Abstract

Throughout their evolutionary histories, marsupial mammals have been taxonomically and morphologically less diverse than their sister taxa the placentals. Because of this, it has been proposed that the evolution of marsupials has been constrained by the functional requirements of their mode of reproduction. Marsupials give birth after short gestation times to immature neonates that immediately crawl, under the power of their precociously developed shoulder girdles, to the teat where they attach and complete their early development. Using a novel approach incorporating adult and embryological morphological data, this study is the first to both: (1) statistically support adult patterns of morphological divergence consistent with the constraint hypothesis, and (2) identify ontogenetic patterns of morphological change that demonstrate that the constraint was responsible, at least in part, for their formation. As predicted by the marsupial constraint, the shoulder girdles of adult marsupials are less diverse than those of adult placentals, and adult marsupial scapulae are less morphologically diverse than adult marsupial pelves. Furthermore, marsupials that complete an extensive crawl to the teat are restricted to a common pattern of ontogenetic scapular shape change, strongly supporting the hypothesis that the morphological development of the marsupial scapula has been limited evolutionarily by its obligate role in the crawl to the teat.
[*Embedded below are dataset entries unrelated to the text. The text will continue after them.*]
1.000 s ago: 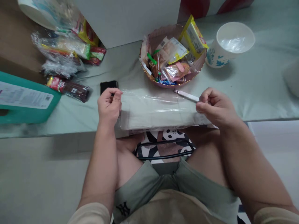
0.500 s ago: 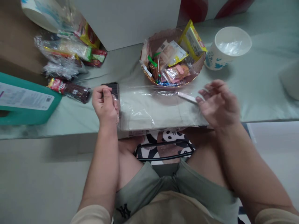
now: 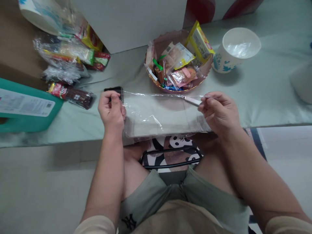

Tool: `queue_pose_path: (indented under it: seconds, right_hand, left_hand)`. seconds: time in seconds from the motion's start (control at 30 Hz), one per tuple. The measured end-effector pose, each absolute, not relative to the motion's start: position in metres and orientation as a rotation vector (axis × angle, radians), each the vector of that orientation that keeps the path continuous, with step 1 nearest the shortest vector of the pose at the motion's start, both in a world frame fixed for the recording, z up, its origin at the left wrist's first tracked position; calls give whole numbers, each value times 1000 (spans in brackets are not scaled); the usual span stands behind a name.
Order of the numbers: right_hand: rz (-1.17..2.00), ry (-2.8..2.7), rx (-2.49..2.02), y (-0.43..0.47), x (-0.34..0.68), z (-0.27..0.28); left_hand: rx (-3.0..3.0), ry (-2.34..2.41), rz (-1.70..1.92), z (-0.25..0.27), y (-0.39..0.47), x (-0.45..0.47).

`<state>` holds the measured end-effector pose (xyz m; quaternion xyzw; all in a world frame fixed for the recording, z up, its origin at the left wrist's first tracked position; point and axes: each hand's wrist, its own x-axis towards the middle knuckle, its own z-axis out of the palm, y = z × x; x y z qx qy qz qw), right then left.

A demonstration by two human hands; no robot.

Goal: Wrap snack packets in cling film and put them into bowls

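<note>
A clear plastic bag or sheet point(image 3: 156, 122) stretches between my hands over the front edge of the table. Its left upper corner is pinched in my left hand point(image 3: 112, 109), whose fingers are closed. My right hand point(image 3: 219, 112) has thumb and fingers closed on the upper right edge, so that edge runs taut. Close by the right fingertips lies a slim white tool point(image 3: 192, 100), possibly a small cutter; its right end is hidden by the hand. Partly behind my left hand is a dark phone point(image 3: 114, 89).
A pinkish basket point(image 3: 165, 35) of wrapped snacks stands beyond the sheet. To its right is a paper cup point(image 3: 225, 61) with clear plastic inside. Packaged snacks point(image 3: 79, 97) and a teal container point(image 3: 52, 109) sit at left. A white box point(image 3: 136, 22) stands behind.
My right hand was open and slightly farther right; it has moved in and closed on the sheet's edge. That edge is now pulled straight. My left hand keeps its pinch.
</note>
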<state>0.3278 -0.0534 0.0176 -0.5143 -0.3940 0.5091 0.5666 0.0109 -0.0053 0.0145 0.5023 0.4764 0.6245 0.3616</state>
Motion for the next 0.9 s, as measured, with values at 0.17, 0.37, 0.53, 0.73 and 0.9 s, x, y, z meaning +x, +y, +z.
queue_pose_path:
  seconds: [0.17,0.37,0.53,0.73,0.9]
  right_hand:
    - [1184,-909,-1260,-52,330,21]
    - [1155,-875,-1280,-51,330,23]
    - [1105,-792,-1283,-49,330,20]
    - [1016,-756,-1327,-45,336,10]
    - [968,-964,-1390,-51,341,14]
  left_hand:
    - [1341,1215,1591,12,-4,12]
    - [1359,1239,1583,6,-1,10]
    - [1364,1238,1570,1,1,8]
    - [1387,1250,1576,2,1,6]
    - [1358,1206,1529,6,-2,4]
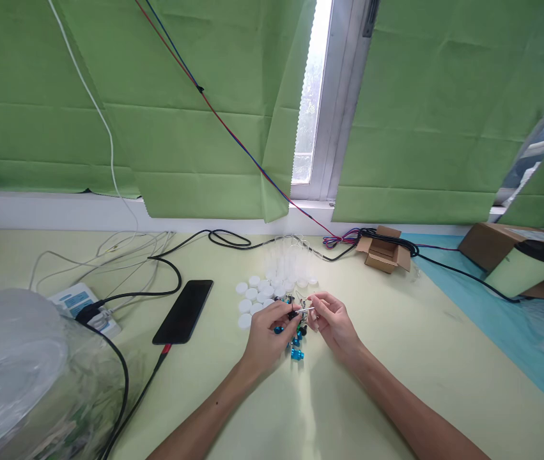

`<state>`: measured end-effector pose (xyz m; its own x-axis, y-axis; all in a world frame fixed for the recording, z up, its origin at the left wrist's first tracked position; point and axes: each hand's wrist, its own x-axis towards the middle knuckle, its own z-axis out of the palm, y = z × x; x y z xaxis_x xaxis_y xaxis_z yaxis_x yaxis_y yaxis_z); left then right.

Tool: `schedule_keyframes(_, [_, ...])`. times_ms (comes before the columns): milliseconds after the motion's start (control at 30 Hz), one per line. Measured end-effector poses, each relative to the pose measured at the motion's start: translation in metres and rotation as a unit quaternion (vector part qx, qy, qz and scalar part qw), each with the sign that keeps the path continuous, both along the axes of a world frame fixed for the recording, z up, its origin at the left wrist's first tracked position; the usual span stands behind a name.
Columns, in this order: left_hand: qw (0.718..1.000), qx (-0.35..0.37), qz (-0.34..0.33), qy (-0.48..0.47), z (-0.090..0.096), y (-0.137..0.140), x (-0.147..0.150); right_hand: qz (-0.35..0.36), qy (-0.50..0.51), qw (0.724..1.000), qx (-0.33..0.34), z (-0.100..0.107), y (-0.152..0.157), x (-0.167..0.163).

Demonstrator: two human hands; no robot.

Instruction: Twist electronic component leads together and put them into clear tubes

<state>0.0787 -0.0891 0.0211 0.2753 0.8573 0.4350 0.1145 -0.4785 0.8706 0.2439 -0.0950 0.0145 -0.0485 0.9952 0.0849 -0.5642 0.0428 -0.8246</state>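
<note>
My left hand (pixel 270 332) is pinched around a small black part (pixel 293 314), too small to name. Facing it, my right hand (pixel 332 319) grips a thin whitish rod-like piece (pixel 306 310) between thumb and fingertips; the piece reaches across to the black part. Under and between the hands lies a little heap of small parts, with shiny blue pieces (pixel 297 353) nearest me and dark ones partly hidden by my fingers. Just beyond my left hand are several round white caps (pixel 251 294) on the table. Behind those stand clear, see-through tubes or bottles (pixel 288 259).
A black phone (pixel 183 312) with a cable plugged in lies left on the pale table (pixel 396 377). Further left are a power strip (pixel 84 310) and a large clear plastic bag (pixel 36 377). A small open carton (pixel 384 250) and black cable (pixel 228 239) lie at the back.
</note>
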Motion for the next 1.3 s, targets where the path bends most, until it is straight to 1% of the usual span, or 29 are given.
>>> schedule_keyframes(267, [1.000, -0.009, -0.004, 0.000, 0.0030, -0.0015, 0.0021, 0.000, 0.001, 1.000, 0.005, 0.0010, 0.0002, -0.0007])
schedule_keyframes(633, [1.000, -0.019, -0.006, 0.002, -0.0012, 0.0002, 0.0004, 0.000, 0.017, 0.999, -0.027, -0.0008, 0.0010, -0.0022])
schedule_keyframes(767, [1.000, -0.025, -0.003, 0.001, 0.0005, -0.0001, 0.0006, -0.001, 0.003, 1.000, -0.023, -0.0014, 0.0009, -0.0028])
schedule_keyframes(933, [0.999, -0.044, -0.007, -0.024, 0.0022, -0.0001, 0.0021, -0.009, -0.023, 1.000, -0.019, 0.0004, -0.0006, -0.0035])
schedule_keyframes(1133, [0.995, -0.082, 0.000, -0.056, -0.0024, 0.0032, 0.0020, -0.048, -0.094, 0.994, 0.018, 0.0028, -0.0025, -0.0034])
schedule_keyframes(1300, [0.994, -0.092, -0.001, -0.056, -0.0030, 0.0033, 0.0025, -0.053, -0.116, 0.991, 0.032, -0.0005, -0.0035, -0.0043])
Because this study establishes that ontogenetic and evolutionary morphological change is correlated within mammalian scapulae, it is probable that the marsupial constraint also restricted the morphological divergence of the scapula over evolutionary time by limiting ontogenetic change in the scapula. These findings, coupled with the importance of the shoulder girdle in mammalian locomotor specialization, support the conclusion that the low morphological diversity of marsupial forms over evolutionary time could be directly due to the constraint on marsupial morphological evolution caused by the functional requirements of the crawl to the teat.